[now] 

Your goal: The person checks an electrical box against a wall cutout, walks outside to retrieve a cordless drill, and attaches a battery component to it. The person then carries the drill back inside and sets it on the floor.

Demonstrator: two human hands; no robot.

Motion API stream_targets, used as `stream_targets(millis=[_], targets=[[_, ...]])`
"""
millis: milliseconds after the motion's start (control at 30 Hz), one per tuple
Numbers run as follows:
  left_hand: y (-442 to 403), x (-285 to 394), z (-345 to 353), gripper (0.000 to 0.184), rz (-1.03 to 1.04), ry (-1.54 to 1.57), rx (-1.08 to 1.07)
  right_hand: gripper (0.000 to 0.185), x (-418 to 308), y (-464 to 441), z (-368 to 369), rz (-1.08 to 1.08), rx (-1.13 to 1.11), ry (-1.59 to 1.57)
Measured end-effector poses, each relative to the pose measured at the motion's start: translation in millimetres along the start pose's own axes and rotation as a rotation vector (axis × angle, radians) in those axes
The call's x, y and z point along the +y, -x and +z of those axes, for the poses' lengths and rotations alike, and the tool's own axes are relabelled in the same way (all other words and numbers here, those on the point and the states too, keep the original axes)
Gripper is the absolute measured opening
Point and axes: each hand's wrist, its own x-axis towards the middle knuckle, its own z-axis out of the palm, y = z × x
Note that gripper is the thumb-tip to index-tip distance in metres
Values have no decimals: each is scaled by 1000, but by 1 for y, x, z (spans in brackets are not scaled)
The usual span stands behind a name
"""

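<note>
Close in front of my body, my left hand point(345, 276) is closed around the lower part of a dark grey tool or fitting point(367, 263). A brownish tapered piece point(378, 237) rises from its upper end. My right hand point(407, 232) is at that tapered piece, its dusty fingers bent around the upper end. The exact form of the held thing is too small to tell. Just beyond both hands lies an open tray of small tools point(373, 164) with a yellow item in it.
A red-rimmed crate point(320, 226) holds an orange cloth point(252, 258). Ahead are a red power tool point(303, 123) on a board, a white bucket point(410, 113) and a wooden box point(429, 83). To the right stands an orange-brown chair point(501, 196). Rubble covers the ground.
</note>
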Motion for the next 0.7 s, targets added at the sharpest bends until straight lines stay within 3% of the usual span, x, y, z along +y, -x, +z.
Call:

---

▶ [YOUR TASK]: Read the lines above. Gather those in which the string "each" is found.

▶ [SOLUTION]:
Measured end-effector poses, each relative to the pose measured at the motion's start: translation in millimetres along the start pose's own axes and rotation as a rotation vector (axis × angle, radians) in those axes
Point and axes: each hand's wrist, its own x-axis towards the middle knuckle, its own z-axis out of the palm, y = z × x
Values have no decimals: each is scaled by 1000, but by 1 for y, x, z (spans in brackets are not scaled)

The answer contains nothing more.